I recently went on a trip to the Yorkshire Sculpture Park to see the KAWS open air exhibition. It's a series I've wanted to see for a while and making the trip was 110% worth it. Though KAWS started as a graffiti artist, he quickly rose to the top of the contemporary pop art world with his work shown in numerous galleries worldwide and sold for prices my small illustration soul can only dream about right now. On the trip, two things struck me about KAWS work;
1. The was he blurred the boundaries of labels; illustrator, fine artist, sculpture, graphic artist. He work encompassed elements of all of these labels and that was okay, in fact it was a lot better than okay. His work was a showcase that you don't have to fit into a singular bracket to be deemed successful; it's okay to cross populate.
2. The scale and finish of the pieces themselves.
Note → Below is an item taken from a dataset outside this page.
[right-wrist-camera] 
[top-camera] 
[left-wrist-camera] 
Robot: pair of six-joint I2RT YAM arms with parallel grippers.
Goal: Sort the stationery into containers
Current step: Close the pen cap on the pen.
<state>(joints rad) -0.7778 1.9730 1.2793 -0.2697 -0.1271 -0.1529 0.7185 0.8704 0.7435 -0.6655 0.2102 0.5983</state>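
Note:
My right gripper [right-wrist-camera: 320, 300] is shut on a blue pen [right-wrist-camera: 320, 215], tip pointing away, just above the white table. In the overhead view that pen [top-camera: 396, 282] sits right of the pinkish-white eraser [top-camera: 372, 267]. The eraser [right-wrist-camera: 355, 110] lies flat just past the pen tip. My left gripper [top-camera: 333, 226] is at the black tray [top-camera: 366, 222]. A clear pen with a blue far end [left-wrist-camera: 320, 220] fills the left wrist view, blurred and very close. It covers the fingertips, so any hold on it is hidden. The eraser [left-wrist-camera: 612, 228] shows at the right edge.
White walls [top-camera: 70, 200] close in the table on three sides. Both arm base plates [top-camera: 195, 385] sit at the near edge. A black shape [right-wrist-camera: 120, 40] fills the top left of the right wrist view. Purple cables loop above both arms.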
They had the varnish and exceptional finish of a high end vinyl toy blown up to the size of trees. I don't often think of making my own work big, usually the concerns and contexts of illustration fit within the perimeters of A1 work; but that doesn't mean that's how I should always think my work should be. These huge pieces EXCITED me, and why should I feel as though my practice is limited to something that could never fit this scale or grandeur just because I'm studying an 'illustration' degree. Of course there are practicalities in the way, and I could not afford anything near this level at this point, but that doesn't mean I should completely rule it out all together. Why can't my work be big? Why can't my work be build on things other than paper and inks? Where do I want my work to sit? If money was no object what would I do with my practice, how would I push it and stretch it into something even better, how can I capitalize on my strengths and employ them to varying disciplines? Lots of questions for the future of my practice.